After nearly three years, pandemic fatigue is understandable.

This editorial is the opinion of Morgan Hill Life

As winter illnesses surge, Morgan Hill residents should take precautions to stay safe from dangerous diseases — including a new variant of COVID-19.

Santa Clara County is seeing concerning spikes in COVID-19, influenza, and other respiratory illnesses this winter. While case counts stay low, COVID concentrations in wastewater have reached January 2022’s Omicron levels, and hospitalizations continue rising steadily.

This mirrors trends statewide. Positive test rates for COVID-19 and flu have jumped recently. California just reported its highest weekly COVID hospital admissions since last winter. Though less severe than 2021’s viral “tripledemic,” the worst may be yet to come by mid-January when models predict two million daily U.S. cases.

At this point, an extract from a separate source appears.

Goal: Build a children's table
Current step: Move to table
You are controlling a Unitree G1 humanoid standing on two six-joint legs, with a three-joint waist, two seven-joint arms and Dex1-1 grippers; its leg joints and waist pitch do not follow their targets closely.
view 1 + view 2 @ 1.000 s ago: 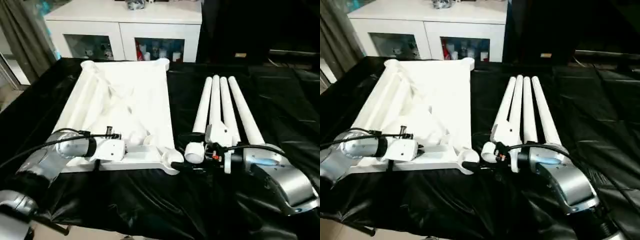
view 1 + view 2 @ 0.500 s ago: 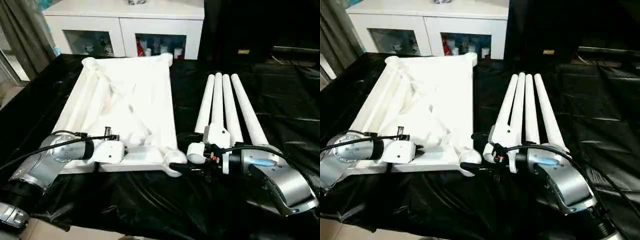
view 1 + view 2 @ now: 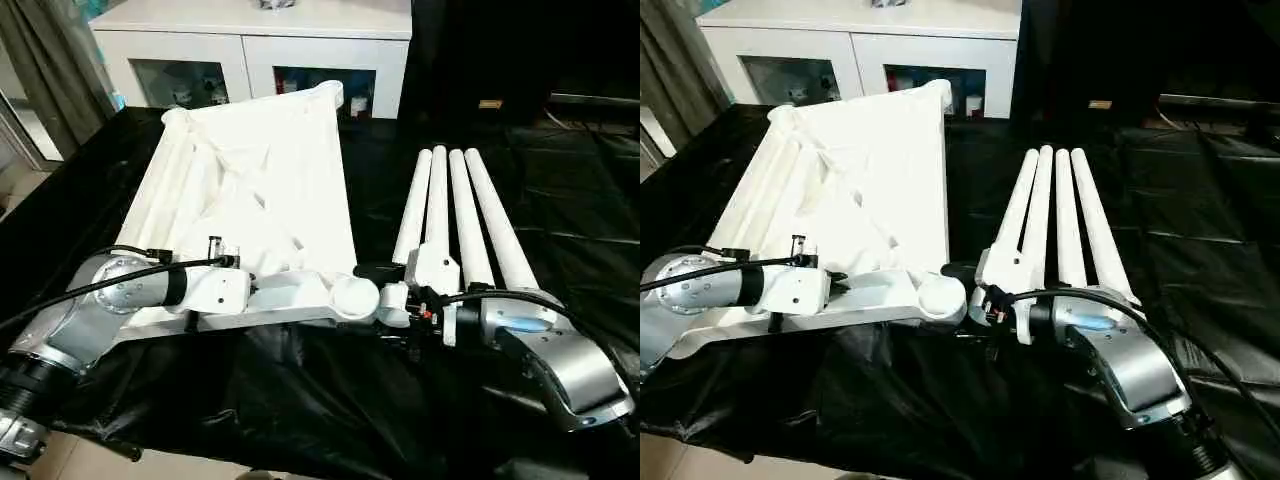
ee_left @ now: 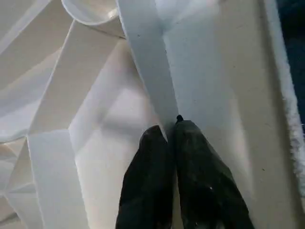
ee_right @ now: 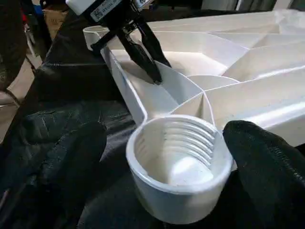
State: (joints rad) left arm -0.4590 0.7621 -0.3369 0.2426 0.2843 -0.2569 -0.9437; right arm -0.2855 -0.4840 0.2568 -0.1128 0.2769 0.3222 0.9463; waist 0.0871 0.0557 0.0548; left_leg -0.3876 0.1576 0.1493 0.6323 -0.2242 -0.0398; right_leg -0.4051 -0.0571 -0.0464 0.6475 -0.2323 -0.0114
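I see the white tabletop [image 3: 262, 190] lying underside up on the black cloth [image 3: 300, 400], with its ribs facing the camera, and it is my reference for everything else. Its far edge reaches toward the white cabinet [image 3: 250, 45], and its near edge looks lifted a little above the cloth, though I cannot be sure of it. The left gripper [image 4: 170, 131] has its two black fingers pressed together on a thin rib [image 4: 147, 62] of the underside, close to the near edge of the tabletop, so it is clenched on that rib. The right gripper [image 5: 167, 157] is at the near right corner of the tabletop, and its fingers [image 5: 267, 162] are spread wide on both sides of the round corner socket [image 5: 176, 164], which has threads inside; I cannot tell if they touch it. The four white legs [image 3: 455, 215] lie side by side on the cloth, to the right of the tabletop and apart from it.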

JN.1 is the latest COVID variant circulating in the U.S., making up more than 60 percent of cases nationally and in California.

While spreading rapidly, it has not shown increased severity compared to other recent variants. Cases and test positivity have been rising slowly in California since November. On average, 129 people are dying every week as of mid-January.

JN.1 is similar to the BA.2.86 (Pirola) variant and was first detected in September 2022. It either spreads more easily or evades immune systems better. There is no evidence of new symptoms associated with JN.1 infections so far.

Vaccines are still expected to provide protection against severe disease and death with JN.1. Continued use of masks, improved ventilation, testing, and social distancing when appropriate can help reduce spread.

While not cause for alarm yet, the rise of JN.1 amid holiday gatherings underscores that COVID-19 continues evolving and circulating. Staying up-to-date on the latest public health recommendations remains key to managing risk.

Crucially, immunity is waning for many Californians. Statewide, the virus continues infecting previously untouched individuals, debunking hopes of quick “common cold” status. Lingering risks of long COVID and other complications persist even for the vaccinated.

This proves we cannot declare premature victory over COVID-19. Continued vigilance and avoiding unnecessary risks remains essential, especially for those most vulnerable.

A critical tool remains vaccination. While Santa Clara County enjoyed relatively high initial vaccination rates several years ago when the pandemic was at its height, only 20 percent of residents are now up-to-date on the latest COVID boosters. Rates are even lower among Latino and African-American communities. These disparities are unacceptable and must be addressed.

Public health officials should redouble efforts to bring vaccines and information to underserved neighborhoods. They should also launch new education campaigns to stress the importance of staying up-to-date on shots as immunity wanes.

Public officials must continue expanding vaccine access and running new promotion campaigns. Residents should receive the latest bivalent boosters per CDC guidance. We all have a civic duty to curb transmission however possible as this viral storm continues through the holidays.

Other simple precautions like masking in crowds, stores and other public places and staying home when sick can also curb transmission substantially. After nearly three years, pandemic fatigue is understandable. But this is no time to let our guard down completely, especially with hospitalizations rising and the holidays fueling gatherings.

Staying vigilant with common-sense measures remains our best insurance until COVID finally transitions to an endemic seasonal virus. We can combat the threat if we can accelerate research into nasal/mucosal vaccines and variant-proof shots.

But we can’t pin all our faith on a miracle cure.  Continuing common sense precautions bought us time before, and can still play a role especially if we see growth in concerning new variants.

Until next-generation nasal vaccines can prevent infections and transmission entirely, COVID-19 will likely keep returning each winter. But with responsible action together, we can continue smoothing its translation into an endemic seasonal virus. There is hope on the horizon if we sustain practical precautions and tools already available.

We can’t declare the pandemic over, but we also shouldn’t panic. Staying balanced, vigilant and proactive while trusting science will remain the best collective strategy.